September 27, 1996
In The Yoruba and Madagascar myths of creation, the beginning of the
world was a formless Chaos which was neither sea nor land. Orisha Nla, also
called the Great God, was sent down from the sky to the Chaos by Olorun, the
Supreme Being. His obligatory mission was to create solid land and to aid him
in the accomplishment of this task, he was given a snail shell, a pigeon, and a
five-toed hen. After the earth and land were separated, a chameleon was sent
with Orisha Nla to inspect his work and report to the Supreme Being. Olorun was
satisfied with the good things reported to him and sent Orisha Nla to finish.

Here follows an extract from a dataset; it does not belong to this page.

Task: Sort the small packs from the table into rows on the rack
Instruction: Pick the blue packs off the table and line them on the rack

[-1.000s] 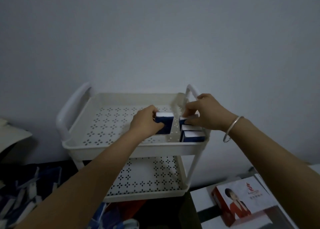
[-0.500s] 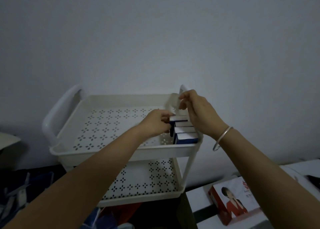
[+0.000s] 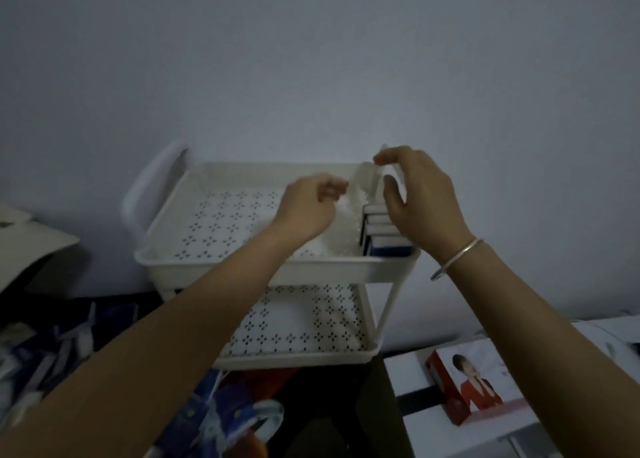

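Observation:
A white two-tier rack (image 3: 277, 272) with perforated shelves stands against the wall. A row of small blue-and-white packs (image 3: 381, 236) stands on edge along the right side of its top tray. My left hand (image 3: 308, 208) hovers over the tray just left of the row, fingers loosely curled, holding nothing. My right hand (image 3: 419, 198) is lifted above the back of the row, fingers apart and empty, partly hiding the rear packs. More loose blue-and-white packs (image 3: 45, 364) lie in a pile at the lower left.
A red-and-white box (image 3: 464, 385) with a printed portrait lies on white boxes at the lower right. A cardboard flap (image 3: 27, 246) juts in at the left. The rack's lower shelf (image 3: 304, 322) holds nothing. A bracelet is on my right wrist.
My left hand set its pack into the row and let go. Both hands have lifted off the packs, and the row is one pack longer. The view shifted left and down.

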### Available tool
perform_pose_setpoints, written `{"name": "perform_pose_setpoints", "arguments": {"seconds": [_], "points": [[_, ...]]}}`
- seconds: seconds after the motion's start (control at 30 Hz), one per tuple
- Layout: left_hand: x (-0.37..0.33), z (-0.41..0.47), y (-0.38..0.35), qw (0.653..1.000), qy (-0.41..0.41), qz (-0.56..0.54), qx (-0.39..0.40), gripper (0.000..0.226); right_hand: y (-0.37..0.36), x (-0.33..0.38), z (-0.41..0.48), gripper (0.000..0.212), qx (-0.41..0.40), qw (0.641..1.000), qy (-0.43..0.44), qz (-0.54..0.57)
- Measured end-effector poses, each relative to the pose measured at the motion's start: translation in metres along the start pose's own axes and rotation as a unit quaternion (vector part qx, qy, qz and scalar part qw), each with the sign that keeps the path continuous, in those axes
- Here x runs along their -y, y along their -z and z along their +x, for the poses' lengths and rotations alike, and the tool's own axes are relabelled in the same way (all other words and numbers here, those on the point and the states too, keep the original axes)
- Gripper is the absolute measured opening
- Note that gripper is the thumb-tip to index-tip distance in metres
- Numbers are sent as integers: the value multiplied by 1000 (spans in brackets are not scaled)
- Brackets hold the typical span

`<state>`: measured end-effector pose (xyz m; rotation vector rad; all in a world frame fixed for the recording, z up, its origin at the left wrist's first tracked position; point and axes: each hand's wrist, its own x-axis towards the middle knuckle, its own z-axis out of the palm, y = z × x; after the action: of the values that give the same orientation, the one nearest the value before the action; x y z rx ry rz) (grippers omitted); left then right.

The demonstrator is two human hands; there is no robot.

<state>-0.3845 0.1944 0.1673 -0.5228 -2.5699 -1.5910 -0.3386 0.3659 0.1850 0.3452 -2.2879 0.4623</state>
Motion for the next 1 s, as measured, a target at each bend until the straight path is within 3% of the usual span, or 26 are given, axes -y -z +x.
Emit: {"name": "perform_pose_setpoints", "arguments": {"seconds": [0.07,0.13,0.23,0.3,0.43,0.53,0.6,0.67,0.8,0.9,1.0], "points": [[-5,-27,25,997,-40,-27,-54,38,6,34,-12,21,-25,998,21,55],[4,-62,50,992,-65,-36,-103,36,0,72,-39,17,6,988,30,151],[38,-126,78,974,-115,-2,-195,30,-41,117,-99,15,156,967,39,199],[77,-174,79,968,-93,21,-232,27,-84,133,-143,15,293,936,28,195],[178,-267,54,974,143,141,-105,37,-166,147,-207,24,496,860,-8,123],[229,-309,52,940,262,212,-53,37,-203,152,-236,40,531,834,-133,74],[241,-317,57,935,267,230,-39,33,-218,155,-249,58,507,817,-265,72],[249,-314,59,940,248,235,-2,31,-230,157,-255,77,485,804,-339,51],[257,-300,54,928,171,308,118,34,-239,168,-256,99,493,812,-313,16],[261,-292,41,887,146,395,191,36,-245,174,-262,77,511,831,-219,-15],[261,-283,32,853,184,425,239,32,-241,170,-268,54,502,842,-197,-9]]}}
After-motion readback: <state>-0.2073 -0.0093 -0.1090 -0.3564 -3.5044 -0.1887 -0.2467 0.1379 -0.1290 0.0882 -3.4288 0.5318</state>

He planted trees, Olorun made rain water fall from the sky and grew the seeds
into a great forest. The creation of earth took four days and on the fifth
Orisha Nla rested from his work.
Orisha fashioned the first people from earth for Olorun, but only the
Supreme Being was able to give them life. Orisha Nla hid in his workshop trying
to watch him, but a spell of deep sleep was cast onto him so that only Olorun
knew the secret. He made the first man and woman and their daughter and her
husband. The rest of the human beings descended from the them.
As time passed, the Creator noticed that as humans multiplied and
prospered, they gave thanks to Mother Earth but forgot about him. He decided
thenceforth to take the souls of half the humans signifying a tribute.
In the myth, Why Men Must Die told by the Zulu's of Natal in South
Africa, we are told how because of a slow moving tiny animal man-kind suffered
and still does of mortality. The first man on earth, also a god, sent the
chameleon to give humans the message that they will be like the gods and never
die promptly. Because he took too long to travel to mankind and spread the good
news, he sent a viper out of annoyance with the message that he changed his mind
and they will not live forever.
In the Egyptian creation story... [continues]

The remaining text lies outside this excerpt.